Work task:
Each line with the string "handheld" is to be copied from the records below.
(Listed records Opens)
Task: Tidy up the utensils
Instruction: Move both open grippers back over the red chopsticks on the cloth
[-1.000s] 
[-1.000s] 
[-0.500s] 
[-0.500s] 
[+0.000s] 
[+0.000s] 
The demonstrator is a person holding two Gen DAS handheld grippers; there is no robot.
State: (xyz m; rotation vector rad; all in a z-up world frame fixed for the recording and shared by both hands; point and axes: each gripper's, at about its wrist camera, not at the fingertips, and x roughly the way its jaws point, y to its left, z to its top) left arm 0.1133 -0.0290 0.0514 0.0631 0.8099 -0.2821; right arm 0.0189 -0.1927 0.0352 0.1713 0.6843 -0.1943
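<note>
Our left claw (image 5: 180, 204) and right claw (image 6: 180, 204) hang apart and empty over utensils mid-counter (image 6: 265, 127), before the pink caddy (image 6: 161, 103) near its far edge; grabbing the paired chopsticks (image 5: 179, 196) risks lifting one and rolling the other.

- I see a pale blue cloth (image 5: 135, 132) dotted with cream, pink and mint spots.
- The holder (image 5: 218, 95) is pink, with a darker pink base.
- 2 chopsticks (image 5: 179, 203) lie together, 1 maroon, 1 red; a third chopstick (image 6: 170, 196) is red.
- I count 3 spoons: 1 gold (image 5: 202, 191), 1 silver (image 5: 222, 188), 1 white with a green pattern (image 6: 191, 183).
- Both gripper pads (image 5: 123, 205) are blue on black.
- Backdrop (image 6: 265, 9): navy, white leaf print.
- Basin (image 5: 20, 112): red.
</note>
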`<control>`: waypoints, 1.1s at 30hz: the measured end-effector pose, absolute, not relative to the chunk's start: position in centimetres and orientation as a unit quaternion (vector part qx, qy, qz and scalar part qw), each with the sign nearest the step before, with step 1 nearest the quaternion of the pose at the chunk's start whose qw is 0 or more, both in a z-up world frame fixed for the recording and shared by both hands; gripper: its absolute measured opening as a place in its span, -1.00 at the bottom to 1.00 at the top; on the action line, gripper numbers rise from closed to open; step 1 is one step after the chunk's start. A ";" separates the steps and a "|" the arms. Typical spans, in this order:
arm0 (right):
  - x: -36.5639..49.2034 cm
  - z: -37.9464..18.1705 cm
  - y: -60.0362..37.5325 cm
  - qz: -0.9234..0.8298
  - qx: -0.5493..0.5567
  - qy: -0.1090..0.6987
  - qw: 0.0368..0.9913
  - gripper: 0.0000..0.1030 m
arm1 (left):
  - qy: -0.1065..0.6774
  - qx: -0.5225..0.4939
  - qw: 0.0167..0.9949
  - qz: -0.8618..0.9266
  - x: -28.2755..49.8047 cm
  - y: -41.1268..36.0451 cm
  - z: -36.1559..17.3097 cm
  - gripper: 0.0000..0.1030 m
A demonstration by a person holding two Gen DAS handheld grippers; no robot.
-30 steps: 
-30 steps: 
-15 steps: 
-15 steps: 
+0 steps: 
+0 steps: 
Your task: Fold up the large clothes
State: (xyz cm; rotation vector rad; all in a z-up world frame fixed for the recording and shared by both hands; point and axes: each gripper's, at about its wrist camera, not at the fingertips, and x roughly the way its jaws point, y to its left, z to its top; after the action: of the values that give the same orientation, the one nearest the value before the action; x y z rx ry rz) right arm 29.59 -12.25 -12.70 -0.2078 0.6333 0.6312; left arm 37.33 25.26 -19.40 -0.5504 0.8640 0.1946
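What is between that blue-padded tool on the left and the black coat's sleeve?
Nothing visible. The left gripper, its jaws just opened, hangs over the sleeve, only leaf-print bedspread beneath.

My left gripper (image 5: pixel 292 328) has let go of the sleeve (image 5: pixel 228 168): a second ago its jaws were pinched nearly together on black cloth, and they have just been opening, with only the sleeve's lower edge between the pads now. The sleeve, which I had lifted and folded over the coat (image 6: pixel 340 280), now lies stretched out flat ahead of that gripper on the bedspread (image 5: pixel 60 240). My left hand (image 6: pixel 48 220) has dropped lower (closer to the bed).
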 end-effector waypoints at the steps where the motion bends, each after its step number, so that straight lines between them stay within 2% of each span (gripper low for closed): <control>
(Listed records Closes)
Exercise solution:
The demonstrator is a person holding two Gen DAS handheld grippers; there is no robot.
A demonstration by a person holding two Gen DAS handheld grippers; no robot.

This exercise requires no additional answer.